Il nostro punto di partenza è Perugia, la grande "Arce Guelfa" custodita da mura di epoca etrusca e, da sempre, un punto di riferimento per arte, cultura e tradizioni. Ci immettiamo in quella che è comunemente conosciuta come Marcia della Pace, incontrando così chiese e complessi di notevole rilevanza storica.

Prendendo come faro la Basilica di San Francesco, si arriva quindi ad Assisi, alle pendici del Monte Subasio. Essendo già una notevole meta di viaggi religiosi, non sorprendono le imponenti basiliche e i santuari lungo il percorso.

Spazio anche all'artigianato a Deruta, la patria della ceramica e della maiolica; mentre a Todi si possono scoprire le cisterne sotterranee costruite dai romani, oppure ammirare il Tempio della Consolazione, capolavoro disegnato da Bramante.

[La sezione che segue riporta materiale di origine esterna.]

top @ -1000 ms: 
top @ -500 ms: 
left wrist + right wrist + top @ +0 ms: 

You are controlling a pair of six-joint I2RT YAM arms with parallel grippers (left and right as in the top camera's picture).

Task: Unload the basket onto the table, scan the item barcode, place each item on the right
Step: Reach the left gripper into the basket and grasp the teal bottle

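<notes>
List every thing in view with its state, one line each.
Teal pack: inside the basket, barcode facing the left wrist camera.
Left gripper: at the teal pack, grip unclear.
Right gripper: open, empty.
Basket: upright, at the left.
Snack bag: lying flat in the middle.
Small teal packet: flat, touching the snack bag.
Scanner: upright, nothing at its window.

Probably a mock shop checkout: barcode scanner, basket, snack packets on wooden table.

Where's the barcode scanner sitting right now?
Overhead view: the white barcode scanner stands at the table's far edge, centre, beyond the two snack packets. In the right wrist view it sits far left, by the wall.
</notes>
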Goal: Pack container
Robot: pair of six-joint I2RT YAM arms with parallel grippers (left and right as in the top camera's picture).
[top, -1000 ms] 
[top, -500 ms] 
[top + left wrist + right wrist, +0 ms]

Uscendo dal centro storico, ci si imbatte nella Cappella della Beata Vergine del Perpetuo Soccorso e la chiesetta di Santa Maria delle Grazie. Passeggiando tra il fiume Arnata e addentrandoci nel boschetto adiacente, si giunge a Castel dell'Aquila.

Da qui ci aspetta un tratto abbastanza in discesa e, quindi, di facile percorrenza che si collega ad Amelia. Arroccata su di un colle roccioso, la cittadina emana fascino e stupore agli occhi di chi la osserva: si tratta di una gemma legata a numerose leggende, circondata da distese verdi di ulivi e lecci.

Prima di riprendere il cammino, merita una sosta anche solo per vedere da vicino le sculture di Agostino di Duccio, ma anche il Duomo e la chiesa rurale della Madonna delle Cinque Fonti.

Arriviamo infine a Orte, accompagnati da scenari unici fatti di alberi ad alto fusto e torrenti.